FIIs infused Rs 22,615 crore into Indian equities in February. Can the Iran-Israel conflict change the trend?


Although foreign institutional investors (FIIs) turned net buyers in February, picking up Indian equities worth Rs 22,615 crore during the month, Friday’s sharp sell-off cast doubt on the sustainability of the trend reversal. With the Iran-Israel conflict escalating over the weekend, risk appetite could take a backseat, prompting foreign investors to adopt a wait-and-see approach before committing to fresh inflows into emerging markets.

The conflict in the Middle East has created a risk-filled situation in the financial markets. It remains to be seen how the conflict will develop and affect the oil and currency markets, said Dr VK Vijayakumar, chief investment strategist at Geojit Investments, commenting on the crisis. According to him, FIIs are likely to wait and see how things develop before making further commitments in emerging markets.
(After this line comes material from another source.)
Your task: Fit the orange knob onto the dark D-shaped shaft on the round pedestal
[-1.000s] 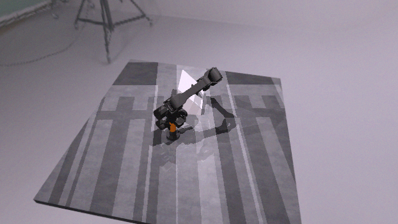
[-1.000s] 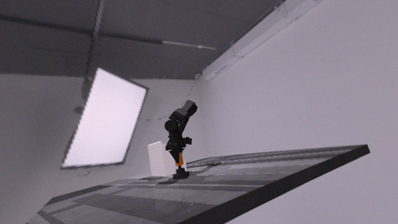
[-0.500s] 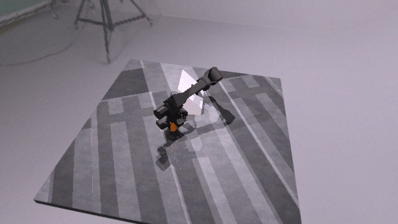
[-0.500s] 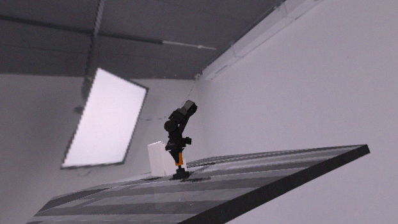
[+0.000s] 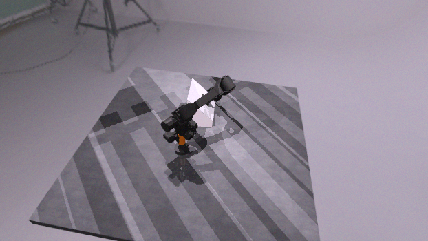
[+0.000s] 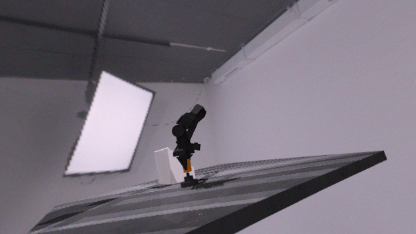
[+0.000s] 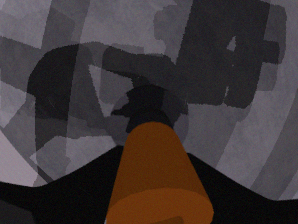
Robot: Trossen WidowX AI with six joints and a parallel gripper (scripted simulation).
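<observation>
The orange knob point(image 5: 182, 140) point(image 6: 188, 166) point(image 7: 157, 172) is upright between the fingers of my gripper point(image 5: 182, 136) point(image 6: 187, 163) point(image 7: 153, 155), which is shut on it. The round dark pedestal point(image 5: 177, 151) point(image 6: 188, 183) stands directly below the knob. In the exterior view a short length of the dark shaft point(image 6: 187, 174) shows between the knob's lower end and the pedestal, so the knob is above the pedestal's base. Whether the shaft's tip is inside the hole cannot be seen. The shaft's flat side and the knob's hole are hidden.
A white angular block point(image 5: 195, 92) point(image 6: 163, 167) stands behind the pedestal, close to the arm. The striped grey table point(image 5: 165, 206) point(image 6: 267, 204) carries dark arm shadows around the pedestal. A tripod point(image 5: 110, 38) stands beyond the table's far edge.
</observation>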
Echoing a similar sentiment, Nachikita Swarikar, fund manager at Artha Bharat Global Multiplier Fund, said he expects widespread selling of risk assets in both developed and emerging markets against the backdrop of the US-Israeli attack on Iran.
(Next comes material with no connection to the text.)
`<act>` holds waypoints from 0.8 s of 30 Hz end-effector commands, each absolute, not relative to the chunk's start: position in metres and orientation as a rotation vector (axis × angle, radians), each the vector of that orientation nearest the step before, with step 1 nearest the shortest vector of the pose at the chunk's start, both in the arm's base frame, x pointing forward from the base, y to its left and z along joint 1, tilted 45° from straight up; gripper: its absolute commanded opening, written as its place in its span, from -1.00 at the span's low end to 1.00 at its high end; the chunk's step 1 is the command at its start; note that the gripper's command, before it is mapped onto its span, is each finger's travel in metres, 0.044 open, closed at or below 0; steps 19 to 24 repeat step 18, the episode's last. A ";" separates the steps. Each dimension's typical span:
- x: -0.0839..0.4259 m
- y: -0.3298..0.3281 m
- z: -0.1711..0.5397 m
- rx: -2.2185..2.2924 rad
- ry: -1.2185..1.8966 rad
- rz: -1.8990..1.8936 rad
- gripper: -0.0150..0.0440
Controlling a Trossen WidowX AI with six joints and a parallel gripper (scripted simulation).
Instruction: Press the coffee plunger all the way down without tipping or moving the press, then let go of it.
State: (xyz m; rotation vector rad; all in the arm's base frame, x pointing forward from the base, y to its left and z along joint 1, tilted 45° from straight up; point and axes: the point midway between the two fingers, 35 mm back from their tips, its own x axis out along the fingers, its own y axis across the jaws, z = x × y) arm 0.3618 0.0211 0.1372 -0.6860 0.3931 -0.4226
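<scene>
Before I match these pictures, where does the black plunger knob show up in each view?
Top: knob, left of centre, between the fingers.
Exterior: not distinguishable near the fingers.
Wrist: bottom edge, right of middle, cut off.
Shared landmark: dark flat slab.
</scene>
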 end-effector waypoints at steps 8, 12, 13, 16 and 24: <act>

He said trading activity appeared to be increasingly biased towards US securities, with a parallel shift in flows towards bullion, indicating a potential outflow of capital from emerging markets. “We expect the current run of oil, gold and silver in US Treasuries to extend,” the expert added.
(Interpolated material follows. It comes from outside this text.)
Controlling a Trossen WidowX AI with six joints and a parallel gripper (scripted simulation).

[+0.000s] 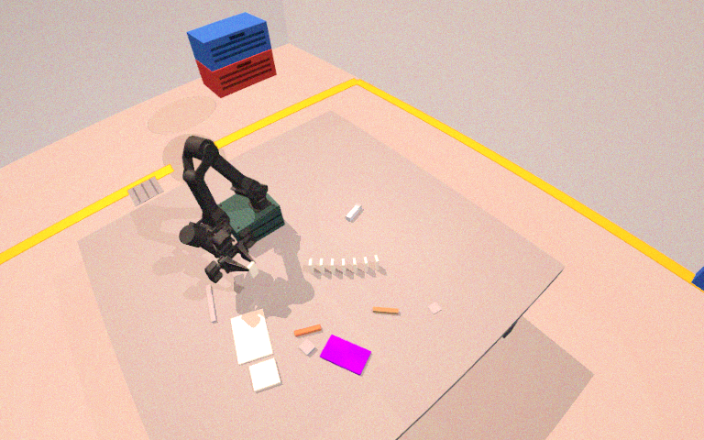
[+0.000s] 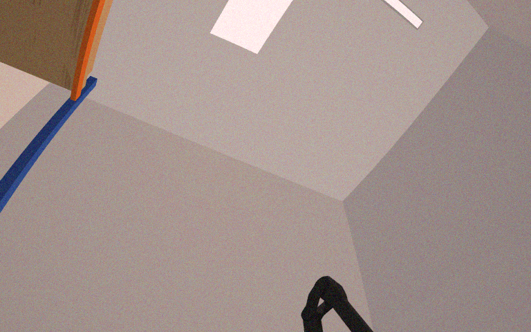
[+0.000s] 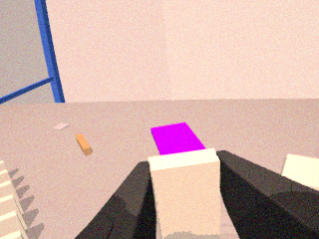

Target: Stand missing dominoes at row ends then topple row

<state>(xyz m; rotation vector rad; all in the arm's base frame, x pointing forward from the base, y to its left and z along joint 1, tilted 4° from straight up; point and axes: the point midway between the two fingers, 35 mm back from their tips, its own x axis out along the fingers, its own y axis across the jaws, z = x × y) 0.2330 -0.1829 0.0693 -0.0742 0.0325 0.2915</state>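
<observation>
Several cream dominoes (image 1: 343, 262) (image 3: 7, 205) stand in a straight, evenly spaced row near the middle of the table; in the wrist view part of the row shows at the left edge. My gripper (image 1: 250, 265) (image 3: 182, 166) is shut on a cream domino (image 1: 252, 268) (image 3: 186, 196), held above the table to the left of the row's left end. The held domino looks roughly upright in the wrist view; its lower end is out of that view. The exterior view shows only the arm's upper links (image 2: 328, 291), neither gripper nor dominoes.
A white block (image 1: 354, 213) lies behind the row. In front are a purple slab (image 1: 346, 355) (image 3: 174, 136), orange bars (image 1: 385, 310) (image 1: 307, 330) and pink pieces (image 1: 307, 346) (image 1: 434, 308). White slabs (image 1: 252, 345) (image 1: 264, 374) and a pale strip (image 1: 211, 303) lie front left.
</observation>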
Swarikar also sees a deep impact of the war on India, accelerating the outflow of foreign capital as it becomes dependent on imported crude oil. “Higher crude oil prices could widen the current account deficit, suppress domestic inflation, pressure the rupee,” he warned.


Vijayakumar said the buying by FIIs on several days in February indicated a clear shift in their investment strategy towards India. “There were divergences in sectoral investments in February. FPIs sold heavily in IT stocks due to anthropic shock and continued weakness in this sector. But they were buyers in financial services and capital goods,” said a Geojit analyst.
While FPIs invested Rs 19,782 crore in secondary markets, about Rs 2,832 crore was pumped into the primary market. On Friday, FIIs sold shares worth Rs 7,536.36 crore, triggering massive selling. Benchmark indices Nifty and the BSE Sensex, ended sharply lower on Friday amid selling pressure across the board. Auto, financials and FMCG were the big laggards while the IT sector saw the best buying action. In a volatile session, the broader Nifty closed by 317.90 points or 1.25% at 25,178.65, while the 30-share Sensex fell by 961.42 points or 1.17% at 81,287.

FPI trends
February saw an inflow of Rs 35,962 crore after a sharp outflow in January. FIIs are still net sellers at Rs 13,347 crore in 2026.

In 2025, FII buying trends remained subdued, but there was an overall falling trend. They withdrew Rs 1,66,286 crore from the Indian markets as business deal delays and premium pricing sentiments weighed.

FIIs were net sellers in December, raising domestic shares worth Rs 22,611 crore.

The April-June 2025 period witnessed a total outflow of Rs 38,673 crore. At the same time, the January-March quarter saw a massive sell-off of Rs 1,16,574 crore.